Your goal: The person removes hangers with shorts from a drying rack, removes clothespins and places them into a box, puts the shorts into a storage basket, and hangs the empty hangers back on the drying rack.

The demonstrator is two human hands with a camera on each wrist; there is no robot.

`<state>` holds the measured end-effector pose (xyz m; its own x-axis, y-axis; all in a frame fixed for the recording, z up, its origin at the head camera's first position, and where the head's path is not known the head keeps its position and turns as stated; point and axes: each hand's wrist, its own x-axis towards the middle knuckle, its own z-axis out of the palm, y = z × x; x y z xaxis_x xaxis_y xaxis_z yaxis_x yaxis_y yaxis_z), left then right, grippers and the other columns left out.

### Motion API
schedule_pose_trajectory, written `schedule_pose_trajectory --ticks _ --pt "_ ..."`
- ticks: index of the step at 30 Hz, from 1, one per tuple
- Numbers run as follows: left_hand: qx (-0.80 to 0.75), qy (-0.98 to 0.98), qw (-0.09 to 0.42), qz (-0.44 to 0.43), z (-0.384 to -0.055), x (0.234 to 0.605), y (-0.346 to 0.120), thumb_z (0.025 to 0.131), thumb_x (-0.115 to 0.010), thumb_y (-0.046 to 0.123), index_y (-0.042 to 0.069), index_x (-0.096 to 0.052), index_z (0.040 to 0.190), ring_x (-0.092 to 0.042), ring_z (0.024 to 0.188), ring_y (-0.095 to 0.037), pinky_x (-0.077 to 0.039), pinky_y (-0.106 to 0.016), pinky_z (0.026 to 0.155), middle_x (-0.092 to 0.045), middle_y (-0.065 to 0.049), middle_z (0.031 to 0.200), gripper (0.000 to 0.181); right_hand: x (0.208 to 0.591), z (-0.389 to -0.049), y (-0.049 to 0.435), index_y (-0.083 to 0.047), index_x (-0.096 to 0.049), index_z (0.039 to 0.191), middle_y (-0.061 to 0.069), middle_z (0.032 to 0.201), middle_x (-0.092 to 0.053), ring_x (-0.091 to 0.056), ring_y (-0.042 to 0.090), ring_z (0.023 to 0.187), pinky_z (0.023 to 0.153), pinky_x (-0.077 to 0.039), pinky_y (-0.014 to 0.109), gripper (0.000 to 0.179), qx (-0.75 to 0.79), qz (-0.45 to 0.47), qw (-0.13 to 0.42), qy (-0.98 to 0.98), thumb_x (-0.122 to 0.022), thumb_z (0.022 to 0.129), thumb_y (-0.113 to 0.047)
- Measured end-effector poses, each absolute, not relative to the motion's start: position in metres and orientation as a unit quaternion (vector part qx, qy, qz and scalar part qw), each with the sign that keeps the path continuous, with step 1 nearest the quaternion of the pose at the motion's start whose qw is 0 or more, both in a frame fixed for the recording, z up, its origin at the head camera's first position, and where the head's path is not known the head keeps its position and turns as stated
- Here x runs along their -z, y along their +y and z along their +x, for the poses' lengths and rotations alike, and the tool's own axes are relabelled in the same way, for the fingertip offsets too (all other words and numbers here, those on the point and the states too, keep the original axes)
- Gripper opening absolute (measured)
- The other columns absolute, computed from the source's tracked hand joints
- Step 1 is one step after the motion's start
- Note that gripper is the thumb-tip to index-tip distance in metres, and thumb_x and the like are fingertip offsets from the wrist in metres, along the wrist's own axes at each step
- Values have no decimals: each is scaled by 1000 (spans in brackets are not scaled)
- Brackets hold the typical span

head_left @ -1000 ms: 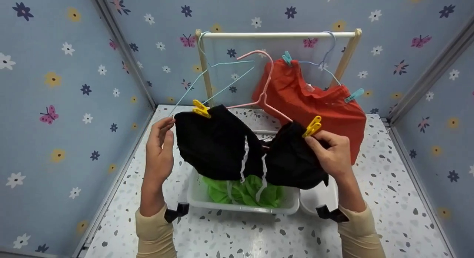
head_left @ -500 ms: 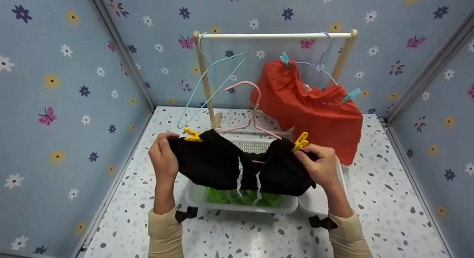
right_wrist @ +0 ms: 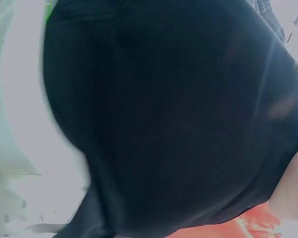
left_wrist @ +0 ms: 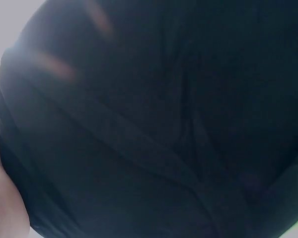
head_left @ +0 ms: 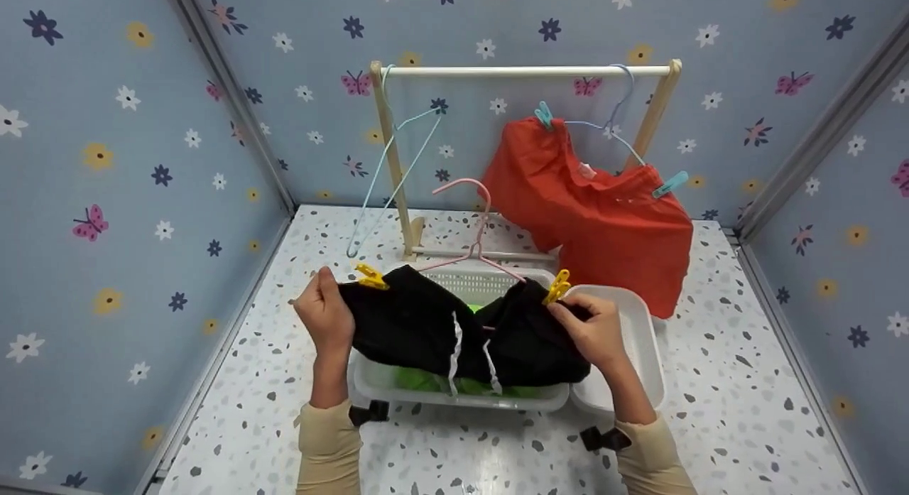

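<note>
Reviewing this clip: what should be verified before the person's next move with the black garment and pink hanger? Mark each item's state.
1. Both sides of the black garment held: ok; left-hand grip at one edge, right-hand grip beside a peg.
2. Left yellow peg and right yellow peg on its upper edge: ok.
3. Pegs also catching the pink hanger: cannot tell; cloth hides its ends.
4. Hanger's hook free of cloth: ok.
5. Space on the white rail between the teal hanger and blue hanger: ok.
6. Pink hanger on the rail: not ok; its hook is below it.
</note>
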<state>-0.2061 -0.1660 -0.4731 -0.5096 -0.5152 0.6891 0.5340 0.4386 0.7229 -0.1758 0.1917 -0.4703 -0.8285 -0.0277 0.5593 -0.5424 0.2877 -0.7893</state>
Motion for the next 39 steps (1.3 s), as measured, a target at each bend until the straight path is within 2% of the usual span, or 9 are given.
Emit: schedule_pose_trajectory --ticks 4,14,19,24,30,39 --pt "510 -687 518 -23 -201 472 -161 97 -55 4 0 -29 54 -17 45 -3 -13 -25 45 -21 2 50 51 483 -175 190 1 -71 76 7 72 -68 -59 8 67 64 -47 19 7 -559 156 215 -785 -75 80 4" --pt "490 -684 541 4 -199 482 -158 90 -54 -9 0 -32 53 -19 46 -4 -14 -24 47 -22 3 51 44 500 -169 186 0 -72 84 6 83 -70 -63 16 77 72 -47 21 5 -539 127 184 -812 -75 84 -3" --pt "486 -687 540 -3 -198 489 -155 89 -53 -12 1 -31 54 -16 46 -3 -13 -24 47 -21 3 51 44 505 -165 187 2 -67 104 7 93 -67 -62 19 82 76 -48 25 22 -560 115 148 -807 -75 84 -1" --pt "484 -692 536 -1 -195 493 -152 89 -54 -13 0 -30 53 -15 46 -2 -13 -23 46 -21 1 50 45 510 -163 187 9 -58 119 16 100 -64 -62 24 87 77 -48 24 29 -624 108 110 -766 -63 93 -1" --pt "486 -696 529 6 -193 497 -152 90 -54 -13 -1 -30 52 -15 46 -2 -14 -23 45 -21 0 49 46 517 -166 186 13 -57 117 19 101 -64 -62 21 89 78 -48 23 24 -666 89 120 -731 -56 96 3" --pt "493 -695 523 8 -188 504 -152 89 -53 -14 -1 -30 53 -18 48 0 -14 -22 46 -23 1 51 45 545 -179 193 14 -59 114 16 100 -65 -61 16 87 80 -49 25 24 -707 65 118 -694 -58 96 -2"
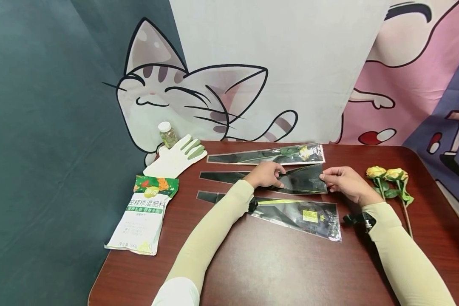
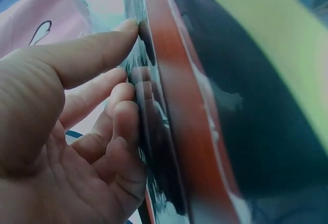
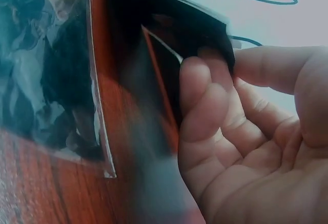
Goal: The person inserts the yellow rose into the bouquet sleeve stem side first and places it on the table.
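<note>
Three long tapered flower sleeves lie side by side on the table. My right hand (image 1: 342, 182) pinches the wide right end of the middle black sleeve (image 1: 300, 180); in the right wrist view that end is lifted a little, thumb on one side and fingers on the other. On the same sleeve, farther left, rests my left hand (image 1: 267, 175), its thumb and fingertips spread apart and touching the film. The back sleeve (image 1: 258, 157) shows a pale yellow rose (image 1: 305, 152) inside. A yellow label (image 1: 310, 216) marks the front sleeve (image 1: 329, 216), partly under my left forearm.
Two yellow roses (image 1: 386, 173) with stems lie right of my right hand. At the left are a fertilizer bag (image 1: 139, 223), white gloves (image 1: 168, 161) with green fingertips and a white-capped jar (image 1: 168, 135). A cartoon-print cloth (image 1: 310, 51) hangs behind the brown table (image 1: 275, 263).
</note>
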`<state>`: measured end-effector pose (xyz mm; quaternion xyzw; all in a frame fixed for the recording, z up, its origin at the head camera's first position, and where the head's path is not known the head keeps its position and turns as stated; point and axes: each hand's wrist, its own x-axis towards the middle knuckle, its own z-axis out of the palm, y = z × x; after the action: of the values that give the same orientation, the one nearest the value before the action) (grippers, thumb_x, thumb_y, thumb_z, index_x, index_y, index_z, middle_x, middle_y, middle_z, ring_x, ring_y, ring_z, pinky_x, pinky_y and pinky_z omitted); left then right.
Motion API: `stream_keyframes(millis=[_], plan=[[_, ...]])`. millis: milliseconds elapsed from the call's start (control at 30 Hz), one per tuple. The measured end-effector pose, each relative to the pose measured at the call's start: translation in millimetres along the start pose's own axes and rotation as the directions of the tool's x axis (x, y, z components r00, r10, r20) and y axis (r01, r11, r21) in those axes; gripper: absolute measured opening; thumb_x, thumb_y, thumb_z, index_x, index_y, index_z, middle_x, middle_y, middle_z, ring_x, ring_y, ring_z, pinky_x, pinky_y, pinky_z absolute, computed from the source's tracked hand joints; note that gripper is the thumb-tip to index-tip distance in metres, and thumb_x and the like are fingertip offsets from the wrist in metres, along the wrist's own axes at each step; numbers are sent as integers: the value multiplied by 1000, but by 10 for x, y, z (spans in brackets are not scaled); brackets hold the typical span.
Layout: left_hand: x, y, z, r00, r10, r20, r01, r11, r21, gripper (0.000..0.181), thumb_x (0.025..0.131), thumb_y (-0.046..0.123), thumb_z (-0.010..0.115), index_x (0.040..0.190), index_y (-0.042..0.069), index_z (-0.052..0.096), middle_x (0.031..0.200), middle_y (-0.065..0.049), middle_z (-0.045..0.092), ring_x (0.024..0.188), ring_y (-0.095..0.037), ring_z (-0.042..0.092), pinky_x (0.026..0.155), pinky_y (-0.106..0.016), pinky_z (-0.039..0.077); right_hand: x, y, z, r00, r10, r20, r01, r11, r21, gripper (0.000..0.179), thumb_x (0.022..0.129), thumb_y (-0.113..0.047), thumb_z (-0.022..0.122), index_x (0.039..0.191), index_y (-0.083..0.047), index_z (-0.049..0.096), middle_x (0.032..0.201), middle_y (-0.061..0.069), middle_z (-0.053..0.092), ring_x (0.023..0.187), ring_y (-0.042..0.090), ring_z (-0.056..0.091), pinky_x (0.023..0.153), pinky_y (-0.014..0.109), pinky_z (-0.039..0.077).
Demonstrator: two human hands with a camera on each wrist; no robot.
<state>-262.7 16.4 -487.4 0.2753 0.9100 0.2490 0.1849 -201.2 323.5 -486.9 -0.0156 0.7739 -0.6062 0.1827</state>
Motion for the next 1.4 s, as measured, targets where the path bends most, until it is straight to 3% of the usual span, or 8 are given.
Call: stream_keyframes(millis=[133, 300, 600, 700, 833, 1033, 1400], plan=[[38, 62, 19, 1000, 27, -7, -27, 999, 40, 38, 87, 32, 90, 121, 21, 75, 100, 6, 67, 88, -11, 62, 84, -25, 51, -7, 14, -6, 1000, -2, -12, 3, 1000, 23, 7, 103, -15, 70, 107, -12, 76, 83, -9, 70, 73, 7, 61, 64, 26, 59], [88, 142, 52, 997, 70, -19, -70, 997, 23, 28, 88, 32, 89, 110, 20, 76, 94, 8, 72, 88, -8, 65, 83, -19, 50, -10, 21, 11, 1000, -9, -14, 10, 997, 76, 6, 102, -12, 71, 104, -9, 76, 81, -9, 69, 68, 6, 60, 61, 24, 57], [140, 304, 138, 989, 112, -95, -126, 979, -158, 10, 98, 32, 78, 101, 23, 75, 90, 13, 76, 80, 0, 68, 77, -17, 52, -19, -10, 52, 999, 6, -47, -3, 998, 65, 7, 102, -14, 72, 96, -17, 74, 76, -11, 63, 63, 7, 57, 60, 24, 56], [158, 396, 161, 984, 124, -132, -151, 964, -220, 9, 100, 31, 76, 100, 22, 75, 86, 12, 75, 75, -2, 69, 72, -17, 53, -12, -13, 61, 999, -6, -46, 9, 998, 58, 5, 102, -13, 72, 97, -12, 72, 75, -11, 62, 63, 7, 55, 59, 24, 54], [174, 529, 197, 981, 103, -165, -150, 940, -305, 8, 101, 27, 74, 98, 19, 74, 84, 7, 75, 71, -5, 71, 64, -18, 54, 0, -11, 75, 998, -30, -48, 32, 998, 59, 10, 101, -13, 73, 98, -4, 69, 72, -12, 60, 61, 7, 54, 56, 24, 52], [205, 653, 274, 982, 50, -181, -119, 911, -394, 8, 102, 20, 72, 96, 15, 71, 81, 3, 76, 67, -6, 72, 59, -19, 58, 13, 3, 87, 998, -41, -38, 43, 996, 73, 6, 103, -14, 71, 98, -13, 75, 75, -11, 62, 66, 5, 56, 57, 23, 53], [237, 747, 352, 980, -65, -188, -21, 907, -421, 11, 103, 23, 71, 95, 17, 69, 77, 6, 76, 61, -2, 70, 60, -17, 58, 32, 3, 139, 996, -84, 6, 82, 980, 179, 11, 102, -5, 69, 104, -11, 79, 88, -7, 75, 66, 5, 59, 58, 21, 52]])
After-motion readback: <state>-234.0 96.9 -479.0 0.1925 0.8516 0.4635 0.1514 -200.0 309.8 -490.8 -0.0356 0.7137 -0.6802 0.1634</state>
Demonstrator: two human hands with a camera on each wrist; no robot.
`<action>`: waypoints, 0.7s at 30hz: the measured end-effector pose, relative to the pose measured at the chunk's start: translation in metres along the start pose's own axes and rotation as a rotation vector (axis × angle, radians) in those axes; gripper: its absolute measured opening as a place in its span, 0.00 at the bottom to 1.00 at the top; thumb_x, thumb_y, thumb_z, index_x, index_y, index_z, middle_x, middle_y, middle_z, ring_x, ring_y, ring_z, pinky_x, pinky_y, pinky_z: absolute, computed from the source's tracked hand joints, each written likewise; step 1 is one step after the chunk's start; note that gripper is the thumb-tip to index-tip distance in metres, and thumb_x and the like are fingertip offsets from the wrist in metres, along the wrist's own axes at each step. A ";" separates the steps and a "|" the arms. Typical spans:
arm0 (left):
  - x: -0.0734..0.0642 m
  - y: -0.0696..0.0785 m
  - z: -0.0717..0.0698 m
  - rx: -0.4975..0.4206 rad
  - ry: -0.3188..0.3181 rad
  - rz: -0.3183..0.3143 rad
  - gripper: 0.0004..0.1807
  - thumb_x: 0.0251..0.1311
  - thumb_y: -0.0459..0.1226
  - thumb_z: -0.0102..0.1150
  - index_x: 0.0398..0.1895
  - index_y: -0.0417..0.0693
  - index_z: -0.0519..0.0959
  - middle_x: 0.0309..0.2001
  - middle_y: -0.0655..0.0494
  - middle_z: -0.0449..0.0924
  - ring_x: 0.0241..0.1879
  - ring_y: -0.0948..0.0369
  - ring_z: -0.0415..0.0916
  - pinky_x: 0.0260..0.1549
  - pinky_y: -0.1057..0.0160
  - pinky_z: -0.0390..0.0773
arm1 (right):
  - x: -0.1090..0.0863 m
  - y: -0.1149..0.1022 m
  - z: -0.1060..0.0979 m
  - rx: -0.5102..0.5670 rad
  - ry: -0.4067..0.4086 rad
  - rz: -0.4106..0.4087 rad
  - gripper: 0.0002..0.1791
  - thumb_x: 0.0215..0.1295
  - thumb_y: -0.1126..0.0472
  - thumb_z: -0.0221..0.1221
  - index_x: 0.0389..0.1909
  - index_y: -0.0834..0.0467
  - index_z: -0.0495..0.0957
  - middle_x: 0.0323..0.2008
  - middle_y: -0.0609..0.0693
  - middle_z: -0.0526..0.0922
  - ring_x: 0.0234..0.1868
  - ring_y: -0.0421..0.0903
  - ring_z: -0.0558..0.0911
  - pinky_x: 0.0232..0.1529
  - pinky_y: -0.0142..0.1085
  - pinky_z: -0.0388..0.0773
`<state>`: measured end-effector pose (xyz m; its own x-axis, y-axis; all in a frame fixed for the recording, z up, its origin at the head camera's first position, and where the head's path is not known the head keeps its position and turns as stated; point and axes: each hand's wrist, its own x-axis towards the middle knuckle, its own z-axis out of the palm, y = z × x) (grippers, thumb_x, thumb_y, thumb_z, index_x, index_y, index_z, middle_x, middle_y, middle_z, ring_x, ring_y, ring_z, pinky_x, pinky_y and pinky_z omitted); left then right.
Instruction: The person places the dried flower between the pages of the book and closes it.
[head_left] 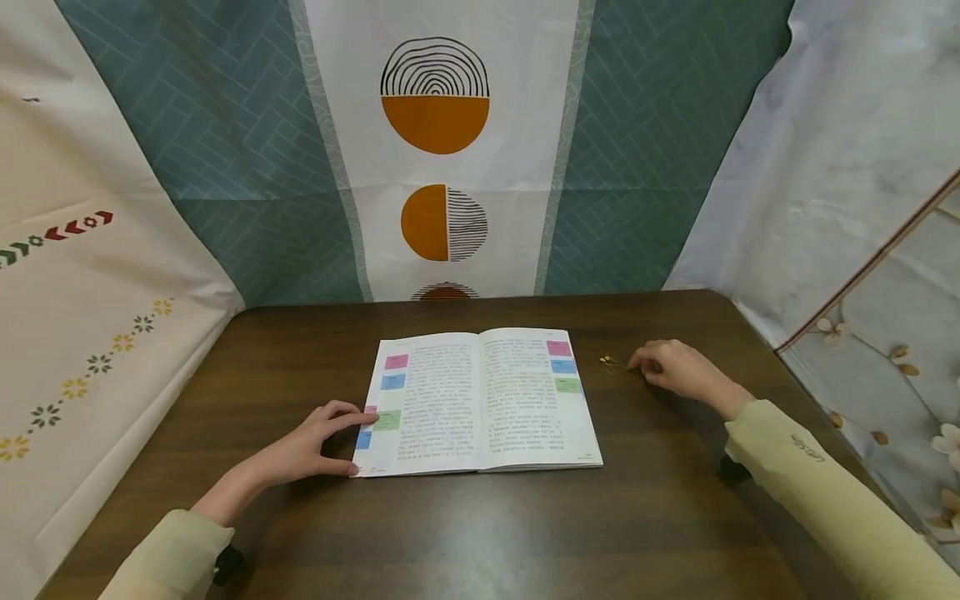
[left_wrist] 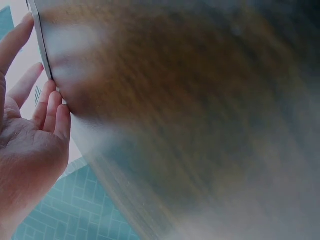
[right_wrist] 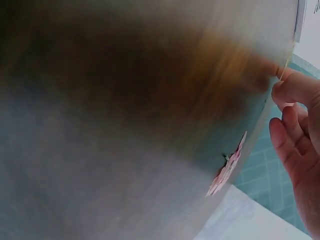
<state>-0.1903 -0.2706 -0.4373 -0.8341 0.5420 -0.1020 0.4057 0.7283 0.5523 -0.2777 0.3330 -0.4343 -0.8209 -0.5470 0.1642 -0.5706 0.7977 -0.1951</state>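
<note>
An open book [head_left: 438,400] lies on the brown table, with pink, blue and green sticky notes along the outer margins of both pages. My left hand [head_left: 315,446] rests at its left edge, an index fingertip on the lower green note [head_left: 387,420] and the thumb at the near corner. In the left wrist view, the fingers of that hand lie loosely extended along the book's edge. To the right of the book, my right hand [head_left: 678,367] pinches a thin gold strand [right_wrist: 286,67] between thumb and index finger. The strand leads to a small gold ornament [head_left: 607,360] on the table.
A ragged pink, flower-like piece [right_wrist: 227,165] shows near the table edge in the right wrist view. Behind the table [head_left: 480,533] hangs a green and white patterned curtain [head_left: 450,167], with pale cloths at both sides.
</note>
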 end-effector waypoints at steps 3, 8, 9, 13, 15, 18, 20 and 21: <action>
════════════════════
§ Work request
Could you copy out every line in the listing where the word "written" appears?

§ Answer box
schedule_pose_trajectory, written `schedule_pose_trajectory --ticks _ --pt "_ ..."`
`<action>`: waypoints, 0.7s at 30hz: the measured end-effector pose, relative to the pose measured at the chunk's start: translation in metres along the start pose's own axes and rotation as a rotation vector (axis × angle, radians) in those axes; gripper: its absolute measured opening as a place in its span, 0.00 at the bottom to 1.00 at the top; thumb_x, thumb_y, thumb_z, index_x, index_y, index_z, middle_x, middle_y, middle_z, ring_x, ring_y, ring_z, pinky_x, pinky_y, pinky_z: absolute, computed from the source's tracked hand joints, each written likewise; step 1 is one step after the chunk's start; note that gripper is the thumb-tip to index-tip distance in metres, and thumb_x and the like are fingertip offsets from the wrist in metres, along the wrist's own axes at each step. A ";" separates the steps and a "|" the arms. Typical spans:

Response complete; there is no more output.